It is probably no surprise that I am a fan of Linux, but that does not mean I am a hater of Windows. I use Microsoft, Linux and Apple products regularly, and there are upsides and downsides to each.
|FRANK J. OHLHORST
Can be reached via e-mail at firstname.lastname@example.org.
While Microsoft reigns supreme on the desktop, alternatives are slowly gaining market share. The question now becomes what's the holdup? Why are those other operating-system vendors finding success on the desktop so difficult?
With Apple, the answer is simple, Apple OSes only come with Apple hardware, and until the vendor makes a version of its OS available for generic hardware, it will remain a bit player in the desktop market.

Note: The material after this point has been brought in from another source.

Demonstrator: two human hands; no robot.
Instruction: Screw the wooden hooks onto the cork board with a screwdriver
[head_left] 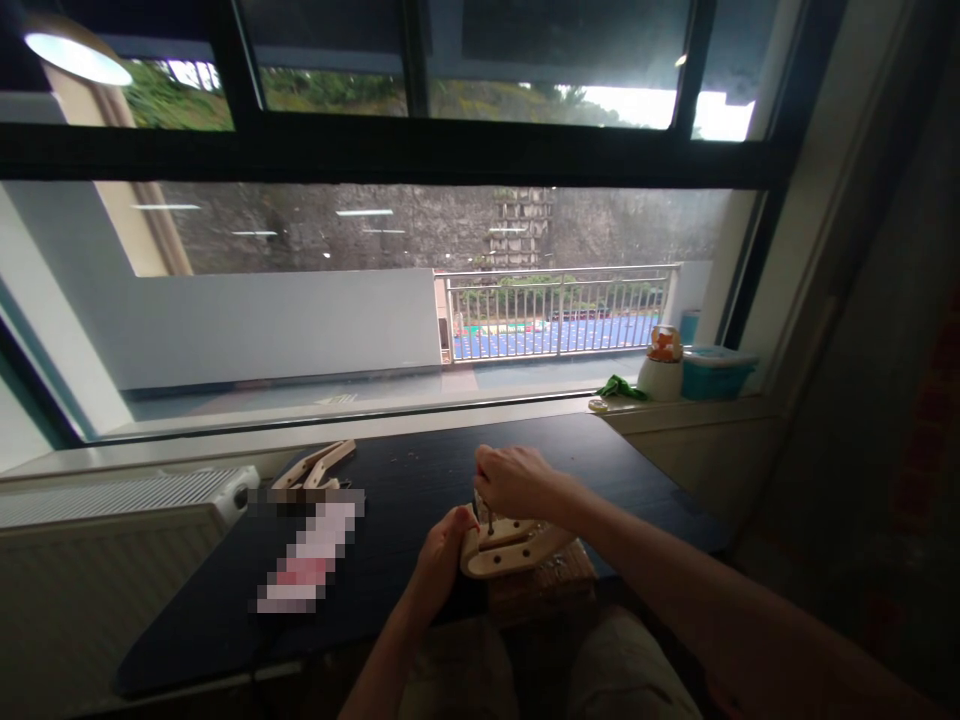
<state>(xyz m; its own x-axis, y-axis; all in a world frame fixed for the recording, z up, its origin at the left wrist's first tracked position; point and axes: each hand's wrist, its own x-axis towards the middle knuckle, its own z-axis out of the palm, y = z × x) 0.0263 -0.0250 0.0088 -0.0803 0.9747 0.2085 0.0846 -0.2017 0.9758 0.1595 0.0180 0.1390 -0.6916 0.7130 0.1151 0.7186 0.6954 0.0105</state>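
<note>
A pale wooden piece with holes (517, 548) lies at the near edge of the dark table (390, 500), resting on a brown wooden block (544, 592). My left hand (442, 558) grips the piece's left end, fingers curled round it. My right hand (514, 482) is closed in a pinch above the piece, holding a thin tool (489, 518) that points down into one of the holes; I cannot make out what kind of tool it is.
More pale wooden parts (311, 468) lie at the table's far left, beside a blurred-out patch. A white radiator (112, 500) stands to the left. On the window sill at the right sit a white cup (661, 372), a teal box (716, 372) and a green cloth (621, 388).
</note>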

Linux, on the other hand, does not have that excusethe operating system should be popping up all over the place. From my experience, the features I like about Linux are probably also the biggest limiting factor to its widespread adoption on the desktop. Linux proves to be infinitely customizable and has a plethora of applications available, yet those excellent capabilities bring confusion to the product. Therein lies the problem. While I like to poke around the underpinnings of an OS and "do my own thing," most of the users out there do not. What's more, the typical solution provider doesn't have hours to waste figuring out drivers or installing applications.

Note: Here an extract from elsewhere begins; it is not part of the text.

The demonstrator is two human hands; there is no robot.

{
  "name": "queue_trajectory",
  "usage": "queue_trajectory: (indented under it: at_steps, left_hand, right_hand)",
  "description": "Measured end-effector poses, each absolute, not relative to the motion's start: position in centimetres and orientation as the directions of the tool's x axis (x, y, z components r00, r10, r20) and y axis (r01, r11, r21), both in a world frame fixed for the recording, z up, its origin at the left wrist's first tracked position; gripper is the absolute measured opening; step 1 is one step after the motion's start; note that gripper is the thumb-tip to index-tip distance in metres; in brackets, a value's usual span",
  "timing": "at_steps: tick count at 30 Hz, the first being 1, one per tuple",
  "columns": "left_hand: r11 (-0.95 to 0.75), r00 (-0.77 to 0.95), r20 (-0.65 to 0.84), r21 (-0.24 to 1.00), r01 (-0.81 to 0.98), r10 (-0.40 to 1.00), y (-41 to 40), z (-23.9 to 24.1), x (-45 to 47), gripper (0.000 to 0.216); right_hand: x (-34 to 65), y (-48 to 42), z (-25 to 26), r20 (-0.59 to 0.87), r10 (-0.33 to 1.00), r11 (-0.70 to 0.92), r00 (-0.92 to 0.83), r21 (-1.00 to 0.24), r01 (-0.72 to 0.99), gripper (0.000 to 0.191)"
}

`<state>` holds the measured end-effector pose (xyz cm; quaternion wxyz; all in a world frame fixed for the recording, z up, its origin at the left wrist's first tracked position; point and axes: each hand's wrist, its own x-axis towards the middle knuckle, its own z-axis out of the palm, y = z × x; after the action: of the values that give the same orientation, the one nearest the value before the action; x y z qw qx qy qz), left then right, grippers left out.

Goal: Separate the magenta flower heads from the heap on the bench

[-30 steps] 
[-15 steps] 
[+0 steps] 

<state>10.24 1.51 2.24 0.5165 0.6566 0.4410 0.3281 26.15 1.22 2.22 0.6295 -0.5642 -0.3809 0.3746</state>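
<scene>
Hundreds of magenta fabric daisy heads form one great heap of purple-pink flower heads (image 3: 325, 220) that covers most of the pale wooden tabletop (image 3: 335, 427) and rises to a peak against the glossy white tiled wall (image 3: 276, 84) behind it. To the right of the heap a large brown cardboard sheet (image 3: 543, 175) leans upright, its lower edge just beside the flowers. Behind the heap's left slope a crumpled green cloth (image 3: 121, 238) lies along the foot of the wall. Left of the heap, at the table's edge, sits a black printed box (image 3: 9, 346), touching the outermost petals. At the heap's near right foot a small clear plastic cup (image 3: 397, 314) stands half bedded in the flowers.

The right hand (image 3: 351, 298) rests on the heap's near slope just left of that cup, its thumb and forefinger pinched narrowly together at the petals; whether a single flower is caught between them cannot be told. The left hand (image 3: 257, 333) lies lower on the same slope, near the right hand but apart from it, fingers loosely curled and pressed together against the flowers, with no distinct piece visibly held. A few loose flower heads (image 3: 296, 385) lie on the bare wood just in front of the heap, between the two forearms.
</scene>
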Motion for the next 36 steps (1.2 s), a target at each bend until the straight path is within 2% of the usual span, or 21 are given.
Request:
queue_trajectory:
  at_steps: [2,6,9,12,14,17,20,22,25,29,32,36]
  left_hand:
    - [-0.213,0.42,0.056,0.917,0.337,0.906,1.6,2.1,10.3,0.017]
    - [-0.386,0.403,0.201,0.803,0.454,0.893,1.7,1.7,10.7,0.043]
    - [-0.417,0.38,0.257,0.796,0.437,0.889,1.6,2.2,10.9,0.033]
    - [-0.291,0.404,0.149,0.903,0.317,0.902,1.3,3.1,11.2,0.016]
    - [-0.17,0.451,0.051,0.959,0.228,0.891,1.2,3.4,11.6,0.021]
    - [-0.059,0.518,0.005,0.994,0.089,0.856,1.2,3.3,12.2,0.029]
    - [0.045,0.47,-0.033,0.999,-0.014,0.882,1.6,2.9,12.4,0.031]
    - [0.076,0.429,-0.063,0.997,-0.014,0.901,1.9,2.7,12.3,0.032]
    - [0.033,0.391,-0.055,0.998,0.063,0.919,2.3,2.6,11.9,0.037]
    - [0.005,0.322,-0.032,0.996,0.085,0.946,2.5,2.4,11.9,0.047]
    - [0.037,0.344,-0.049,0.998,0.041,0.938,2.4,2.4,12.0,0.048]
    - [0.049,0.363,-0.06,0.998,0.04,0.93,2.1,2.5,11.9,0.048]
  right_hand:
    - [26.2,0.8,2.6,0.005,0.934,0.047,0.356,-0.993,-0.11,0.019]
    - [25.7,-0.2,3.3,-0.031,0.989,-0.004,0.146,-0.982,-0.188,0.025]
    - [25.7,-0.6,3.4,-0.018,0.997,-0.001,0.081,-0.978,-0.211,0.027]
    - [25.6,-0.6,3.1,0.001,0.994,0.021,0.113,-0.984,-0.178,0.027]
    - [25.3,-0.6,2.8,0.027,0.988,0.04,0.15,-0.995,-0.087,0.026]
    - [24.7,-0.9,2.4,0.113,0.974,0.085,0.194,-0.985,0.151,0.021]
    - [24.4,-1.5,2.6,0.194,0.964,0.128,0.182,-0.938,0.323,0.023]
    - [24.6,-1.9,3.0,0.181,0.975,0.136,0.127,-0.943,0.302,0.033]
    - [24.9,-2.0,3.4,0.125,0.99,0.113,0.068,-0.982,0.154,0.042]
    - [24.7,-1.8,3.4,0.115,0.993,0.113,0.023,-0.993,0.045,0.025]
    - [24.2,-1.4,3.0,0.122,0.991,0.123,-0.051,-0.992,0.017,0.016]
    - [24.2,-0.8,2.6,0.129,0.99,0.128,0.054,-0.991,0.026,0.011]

Linux distributors such as Novell, Xandros and Linspire have made great strides toward simplifying Linux, but if you are dealing with different hardware or third-party software, you are stuck in the realm of downloads, compiles and so on to get those new elements to work. For Linux to really take off, hardware and driver support, along with third-party software installations, need to take a page from Microsoft's book and truly become plug-and-play easy. Windows has set the bar for ease of driver and software support; purveyors of Linux need to reach that bar to really make things happen on the desktop.
The market needs less focus on the gadgets, gizmos and overabundance of choices and more on the end-user experience. Simply put, Linux companies need to focus on providing an operating system that enables hardware to work the way it should, software that is easy to install and use, and an interface that is easy to understand.